→ **Exercise directions**
Search each line below for "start", then return the lines where it appears.

*** Material for the task Section Begins ***

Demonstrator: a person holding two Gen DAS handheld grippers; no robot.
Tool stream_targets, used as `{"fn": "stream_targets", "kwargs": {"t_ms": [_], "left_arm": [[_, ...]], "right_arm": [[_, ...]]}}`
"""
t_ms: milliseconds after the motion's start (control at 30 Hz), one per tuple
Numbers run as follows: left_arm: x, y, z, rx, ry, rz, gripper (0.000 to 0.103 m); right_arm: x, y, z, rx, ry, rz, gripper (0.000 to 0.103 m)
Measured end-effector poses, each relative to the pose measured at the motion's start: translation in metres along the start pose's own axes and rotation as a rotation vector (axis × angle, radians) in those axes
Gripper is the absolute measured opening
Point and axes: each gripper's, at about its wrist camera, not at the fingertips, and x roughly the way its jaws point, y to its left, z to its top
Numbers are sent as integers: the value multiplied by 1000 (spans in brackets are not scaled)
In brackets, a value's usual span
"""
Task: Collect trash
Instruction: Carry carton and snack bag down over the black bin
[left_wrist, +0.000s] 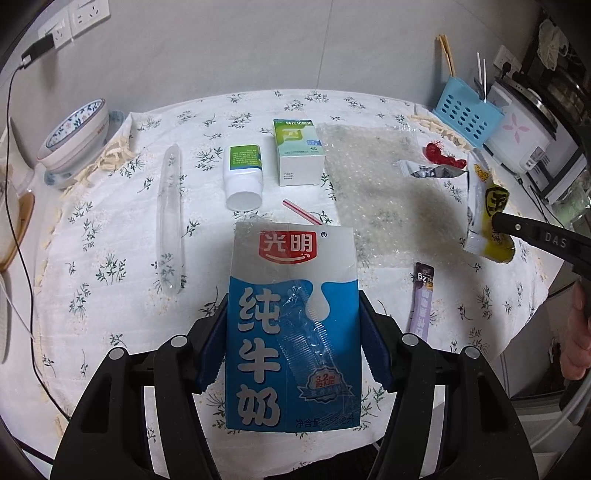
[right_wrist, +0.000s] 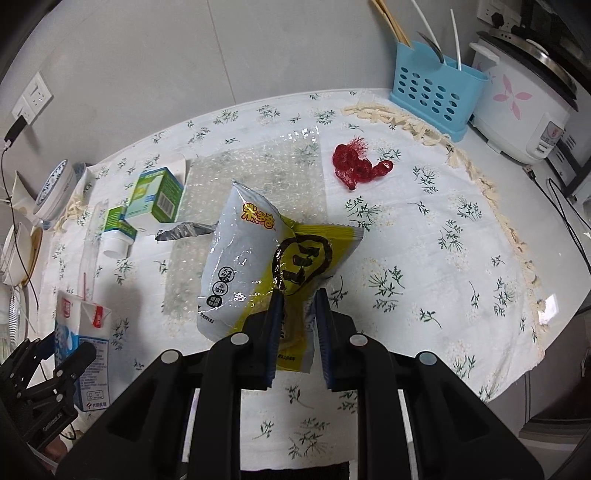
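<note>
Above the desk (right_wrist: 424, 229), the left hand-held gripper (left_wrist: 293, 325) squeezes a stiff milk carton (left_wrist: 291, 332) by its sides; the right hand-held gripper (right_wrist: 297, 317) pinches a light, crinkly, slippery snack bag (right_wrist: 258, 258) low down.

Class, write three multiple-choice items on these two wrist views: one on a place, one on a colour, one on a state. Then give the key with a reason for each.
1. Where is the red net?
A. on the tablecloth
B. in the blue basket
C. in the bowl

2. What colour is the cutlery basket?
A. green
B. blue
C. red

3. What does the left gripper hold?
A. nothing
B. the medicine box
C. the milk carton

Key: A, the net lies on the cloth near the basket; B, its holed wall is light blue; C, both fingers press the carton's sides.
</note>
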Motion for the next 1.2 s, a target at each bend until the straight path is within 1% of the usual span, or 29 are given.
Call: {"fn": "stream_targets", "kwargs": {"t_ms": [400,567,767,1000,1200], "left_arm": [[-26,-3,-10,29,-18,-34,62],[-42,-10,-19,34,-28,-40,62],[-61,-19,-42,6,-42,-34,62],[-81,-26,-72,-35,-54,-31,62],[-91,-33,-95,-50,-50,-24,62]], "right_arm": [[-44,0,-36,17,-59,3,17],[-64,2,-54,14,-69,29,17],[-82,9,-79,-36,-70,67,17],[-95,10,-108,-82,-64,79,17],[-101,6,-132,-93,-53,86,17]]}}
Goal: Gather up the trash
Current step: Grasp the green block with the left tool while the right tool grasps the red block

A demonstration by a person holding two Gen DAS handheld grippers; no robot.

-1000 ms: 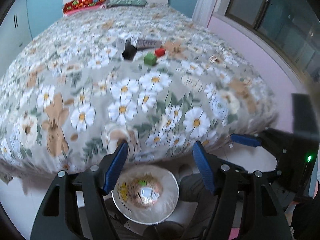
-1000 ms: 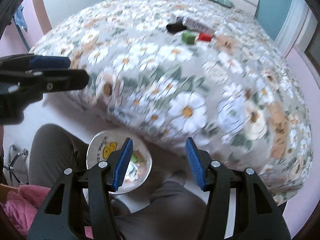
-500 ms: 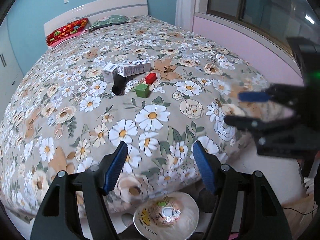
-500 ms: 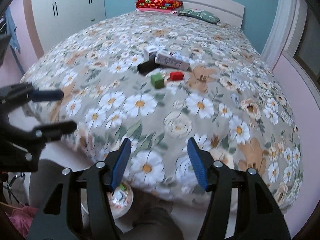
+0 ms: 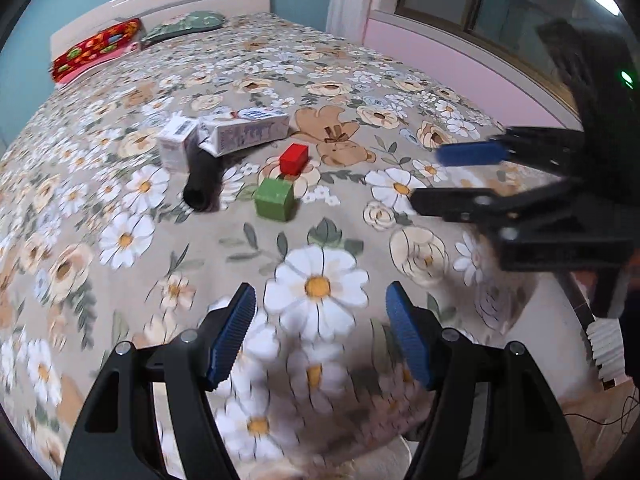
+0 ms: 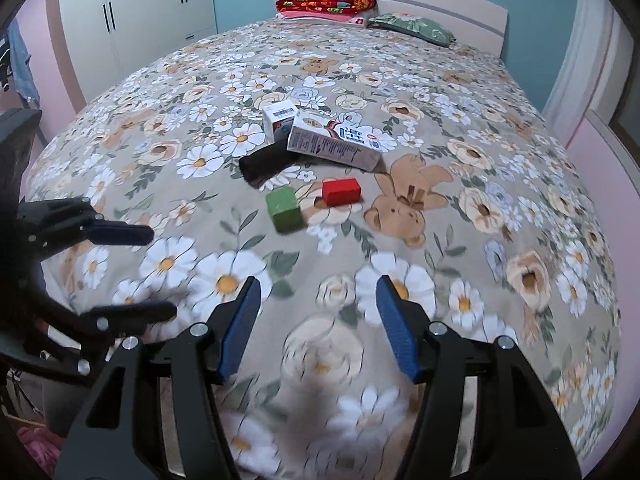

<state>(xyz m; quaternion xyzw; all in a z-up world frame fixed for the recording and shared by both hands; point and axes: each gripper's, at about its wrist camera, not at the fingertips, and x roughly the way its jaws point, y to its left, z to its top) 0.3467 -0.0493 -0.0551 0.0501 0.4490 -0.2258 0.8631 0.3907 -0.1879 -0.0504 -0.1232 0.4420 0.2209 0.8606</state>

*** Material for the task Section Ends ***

→ **Output for this task**
t_ms: milliseconds after the motion's start (control at 30 Hz), one per tuple
Measured end-effector poses, each relative to the pose measured at the motion's start: translation in metres along the start pose's own axes and rotation as a rotation vector (axis × angle, radians) in those axes

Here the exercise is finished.